* WHAT THE TASK ASKS *
What is needed is an exact copy of the entries below, from the line that contains "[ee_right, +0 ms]" through the final line, both included, and nothing else.

[DATA RECORDS Boundary: Start]

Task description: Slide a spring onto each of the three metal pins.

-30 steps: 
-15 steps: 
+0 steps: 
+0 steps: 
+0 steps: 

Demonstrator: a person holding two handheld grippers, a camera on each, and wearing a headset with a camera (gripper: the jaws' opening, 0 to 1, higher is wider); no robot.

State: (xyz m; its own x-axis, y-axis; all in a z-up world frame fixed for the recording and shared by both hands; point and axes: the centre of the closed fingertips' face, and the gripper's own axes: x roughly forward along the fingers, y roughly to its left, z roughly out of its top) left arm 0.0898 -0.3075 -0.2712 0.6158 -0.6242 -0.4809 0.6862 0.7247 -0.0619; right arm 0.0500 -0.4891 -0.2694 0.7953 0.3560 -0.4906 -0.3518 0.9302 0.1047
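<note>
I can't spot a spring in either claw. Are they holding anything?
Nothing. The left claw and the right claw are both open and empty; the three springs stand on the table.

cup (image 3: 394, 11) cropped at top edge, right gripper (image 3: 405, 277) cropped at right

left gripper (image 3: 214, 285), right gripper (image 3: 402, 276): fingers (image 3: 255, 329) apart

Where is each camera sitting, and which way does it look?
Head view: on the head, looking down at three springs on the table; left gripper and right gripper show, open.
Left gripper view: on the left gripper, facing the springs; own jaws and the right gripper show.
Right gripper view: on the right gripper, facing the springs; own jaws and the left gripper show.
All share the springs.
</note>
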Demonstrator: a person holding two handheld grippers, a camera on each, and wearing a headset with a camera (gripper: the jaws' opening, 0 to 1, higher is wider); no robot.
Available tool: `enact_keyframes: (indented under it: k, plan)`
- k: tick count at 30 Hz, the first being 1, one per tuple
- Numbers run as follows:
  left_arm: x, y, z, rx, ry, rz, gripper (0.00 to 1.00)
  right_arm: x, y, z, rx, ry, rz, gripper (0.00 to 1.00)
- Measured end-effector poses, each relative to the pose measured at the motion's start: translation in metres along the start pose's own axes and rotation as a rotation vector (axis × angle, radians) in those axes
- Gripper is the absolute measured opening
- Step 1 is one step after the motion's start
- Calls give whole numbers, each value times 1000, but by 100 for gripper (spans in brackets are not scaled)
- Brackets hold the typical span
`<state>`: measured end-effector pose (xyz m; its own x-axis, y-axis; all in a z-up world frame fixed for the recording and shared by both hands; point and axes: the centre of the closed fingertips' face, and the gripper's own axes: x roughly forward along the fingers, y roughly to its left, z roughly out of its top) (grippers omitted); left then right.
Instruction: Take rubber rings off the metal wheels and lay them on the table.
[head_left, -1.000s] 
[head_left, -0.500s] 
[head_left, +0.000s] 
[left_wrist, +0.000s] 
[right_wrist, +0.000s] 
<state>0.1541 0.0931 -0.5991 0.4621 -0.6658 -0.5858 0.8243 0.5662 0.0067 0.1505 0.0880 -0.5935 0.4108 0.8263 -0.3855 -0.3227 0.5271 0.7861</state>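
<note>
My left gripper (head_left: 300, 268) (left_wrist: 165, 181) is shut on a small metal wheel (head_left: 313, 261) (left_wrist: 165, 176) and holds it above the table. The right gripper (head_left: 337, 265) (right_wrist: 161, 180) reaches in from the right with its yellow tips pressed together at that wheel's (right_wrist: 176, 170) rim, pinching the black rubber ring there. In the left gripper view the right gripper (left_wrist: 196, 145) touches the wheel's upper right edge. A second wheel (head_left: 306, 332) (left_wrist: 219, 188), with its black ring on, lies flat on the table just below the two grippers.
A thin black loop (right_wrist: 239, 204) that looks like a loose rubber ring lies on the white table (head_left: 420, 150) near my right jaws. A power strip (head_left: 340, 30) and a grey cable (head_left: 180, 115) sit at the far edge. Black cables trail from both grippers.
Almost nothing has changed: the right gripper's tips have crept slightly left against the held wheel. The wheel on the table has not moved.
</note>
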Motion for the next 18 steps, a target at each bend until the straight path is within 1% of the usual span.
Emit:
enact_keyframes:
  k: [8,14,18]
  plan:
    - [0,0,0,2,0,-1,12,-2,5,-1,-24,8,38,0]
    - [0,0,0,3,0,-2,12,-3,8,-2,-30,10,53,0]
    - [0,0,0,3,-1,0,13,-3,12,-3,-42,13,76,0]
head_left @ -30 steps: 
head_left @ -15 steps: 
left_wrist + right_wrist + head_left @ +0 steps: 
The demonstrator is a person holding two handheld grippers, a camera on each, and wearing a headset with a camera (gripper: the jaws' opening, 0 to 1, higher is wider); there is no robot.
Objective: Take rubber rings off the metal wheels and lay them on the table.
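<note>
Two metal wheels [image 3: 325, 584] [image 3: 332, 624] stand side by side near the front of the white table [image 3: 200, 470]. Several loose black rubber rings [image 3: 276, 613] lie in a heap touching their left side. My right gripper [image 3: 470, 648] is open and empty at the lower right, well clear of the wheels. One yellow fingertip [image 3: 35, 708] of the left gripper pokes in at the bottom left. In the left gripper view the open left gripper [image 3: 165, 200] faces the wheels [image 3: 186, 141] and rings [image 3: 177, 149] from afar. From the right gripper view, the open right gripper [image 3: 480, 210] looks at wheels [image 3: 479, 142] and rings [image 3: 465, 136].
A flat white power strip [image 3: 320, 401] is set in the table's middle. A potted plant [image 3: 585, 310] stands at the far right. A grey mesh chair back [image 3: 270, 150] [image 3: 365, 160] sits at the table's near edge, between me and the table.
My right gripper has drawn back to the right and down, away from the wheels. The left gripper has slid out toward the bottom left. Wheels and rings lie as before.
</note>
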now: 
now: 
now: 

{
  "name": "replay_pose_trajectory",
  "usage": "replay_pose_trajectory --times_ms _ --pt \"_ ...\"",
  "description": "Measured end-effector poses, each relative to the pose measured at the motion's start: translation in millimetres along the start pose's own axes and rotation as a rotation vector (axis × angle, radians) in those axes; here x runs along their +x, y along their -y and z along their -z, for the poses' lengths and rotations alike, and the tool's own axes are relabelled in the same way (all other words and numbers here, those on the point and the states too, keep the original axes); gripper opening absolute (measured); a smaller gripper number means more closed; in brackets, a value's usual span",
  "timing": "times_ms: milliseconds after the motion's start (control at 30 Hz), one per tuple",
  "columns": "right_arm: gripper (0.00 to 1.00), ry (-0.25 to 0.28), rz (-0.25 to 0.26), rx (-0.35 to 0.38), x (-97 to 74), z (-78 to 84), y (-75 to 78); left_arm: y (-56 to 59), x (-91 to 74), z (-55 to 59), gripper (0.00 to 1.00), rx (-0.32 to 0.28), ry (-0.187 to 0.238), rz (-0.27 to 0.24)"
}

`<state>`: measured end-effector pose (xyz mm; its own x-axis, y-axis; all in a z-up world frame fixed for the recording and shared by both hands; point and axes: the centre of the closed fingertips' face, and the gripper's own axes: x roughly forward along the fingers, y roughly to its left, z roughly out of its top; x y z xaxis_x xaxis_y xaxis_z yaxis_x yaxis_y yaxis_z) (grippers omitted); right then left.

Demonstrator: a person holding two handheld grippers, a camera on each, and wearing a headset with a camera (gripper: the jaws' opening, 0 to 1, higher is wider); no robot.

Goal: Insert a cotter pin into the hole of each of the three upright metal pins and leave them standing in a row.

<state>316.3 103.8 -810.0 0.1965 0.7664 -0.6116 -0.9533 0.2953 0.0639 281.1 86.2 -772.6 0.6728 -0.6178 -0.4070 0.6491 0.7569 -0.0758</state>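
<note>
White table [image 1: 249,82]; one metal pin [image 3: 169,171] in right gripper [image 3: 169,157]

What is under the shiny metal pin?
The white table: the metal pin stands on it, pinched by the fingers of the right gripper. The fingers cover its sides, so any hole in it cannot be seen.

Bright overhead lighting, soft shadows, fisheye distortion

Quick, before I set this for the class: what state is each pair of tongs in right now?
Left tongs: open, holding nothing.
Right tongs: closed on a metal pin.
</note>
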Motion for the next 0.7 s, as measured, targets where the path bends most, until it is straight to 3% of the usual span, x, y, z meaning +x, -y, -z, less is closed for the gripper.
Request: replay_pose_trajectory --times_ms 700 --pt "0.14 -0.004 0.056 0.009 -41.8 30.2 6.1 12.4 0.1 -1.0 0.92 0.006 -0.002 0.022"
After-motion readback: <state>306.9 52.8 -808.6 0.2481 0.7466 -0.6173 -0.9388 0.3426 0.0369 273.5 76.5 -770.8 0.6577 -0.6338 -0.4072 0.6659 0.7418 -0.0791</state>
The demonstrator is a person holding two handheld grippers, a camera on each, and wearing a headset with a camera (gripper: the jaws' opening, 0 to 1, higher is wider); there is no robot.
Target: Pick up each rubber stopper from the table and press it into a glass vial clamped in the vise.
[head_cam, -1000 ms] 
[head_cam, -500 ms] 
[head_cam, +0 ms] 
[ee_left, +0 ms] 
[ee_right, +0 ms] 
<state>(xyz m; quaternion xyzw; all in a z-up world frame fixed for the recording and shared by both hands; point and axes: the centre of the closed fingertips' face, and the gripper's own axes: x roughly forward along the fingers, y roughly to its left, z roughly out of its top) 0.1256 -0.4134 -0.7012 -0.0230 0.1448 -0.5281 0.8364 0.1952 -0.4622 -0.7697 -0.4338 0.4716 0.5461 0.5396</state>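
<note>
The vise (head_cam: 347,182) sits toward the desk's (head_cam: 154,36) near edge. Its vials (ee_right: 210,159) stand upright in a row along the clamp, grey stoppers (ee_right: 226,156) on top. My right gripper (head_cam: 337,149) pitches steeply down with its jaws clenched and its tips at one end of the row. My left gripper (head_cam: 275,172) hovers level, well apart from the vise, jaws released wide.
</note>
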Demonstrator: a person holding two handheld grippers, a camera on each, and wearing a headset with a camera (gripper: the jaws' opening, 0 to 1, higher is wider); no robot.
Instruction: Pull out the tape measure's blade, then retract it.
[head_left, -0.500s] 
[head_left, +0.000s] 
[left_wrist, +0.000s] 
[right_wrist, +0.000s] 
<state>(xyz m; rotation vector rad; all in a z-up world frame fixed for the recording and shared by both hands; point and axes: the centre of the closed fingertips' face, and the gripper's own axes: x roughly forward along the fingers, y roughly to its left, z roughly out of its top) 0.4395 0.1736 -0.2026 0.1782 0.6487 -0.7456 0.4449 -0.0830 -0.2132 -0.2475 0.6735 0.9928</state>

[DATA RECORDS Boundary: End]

* TASK RESULT *
[ee_right, +0 ms] 
<state>(xyz m; quaternion xyzw; all in a z-up world frame fixed for the recording and shared by both hands; point and axes: the centre of the closed fingertips' face, and the gripper's own axes: x roughly forward along the fingers, y roughly to its left, z roughly out of its top) 0.1256 -0.4134 -0.7012 -0.0230 0.1448 -0.5281 0.8364 0.1952 -0.4622 -0.7697 -0.4338 0.4716 0.5461 0.5396</state>
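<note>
The vise (head_cam: 347,182) sits toward the desk's (head_cam: 154,36) near edge. Its vials (ee_right: 210,159) stand upright in a row along the clamp, grey stoppers (ee_right: 226,156) on top. My right gripper (head_cam: 337,149) pitches steeply down with its jaws clenched and its tips at one end of the row. My left gripper (head_cam: 275,172) hovers level, well apart from the vise, jaws released wide.
</note>
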Demonstrator: a person holding two handheld grippers, a camera on each, and wearing a headset with a camera (gripper: the jaws' opening, 0 to 1, higher is wider); no robot.
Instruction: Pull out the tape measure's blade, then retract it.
[head_left, -0.500s] 
[head_left, +0.000s] 
[left_wrist, +0.000s] 
[right_wrist, +0.000s] 
<state>(xyz m; rotation vector rad; all in a z-up world frame fixed for the recording and shared by both hands; point and axes: the centre of the closed fingertips' face, and the gripper's own axes: x roughly forward along the fingers, y roughly to its left, z roughly out of its top) 0.4395 0.1736 -0.2026 0.1782 0.6487 -0.7456 0.4449 -0.0830 -0.2132 -0.2475 0.6735 0.9928</state>

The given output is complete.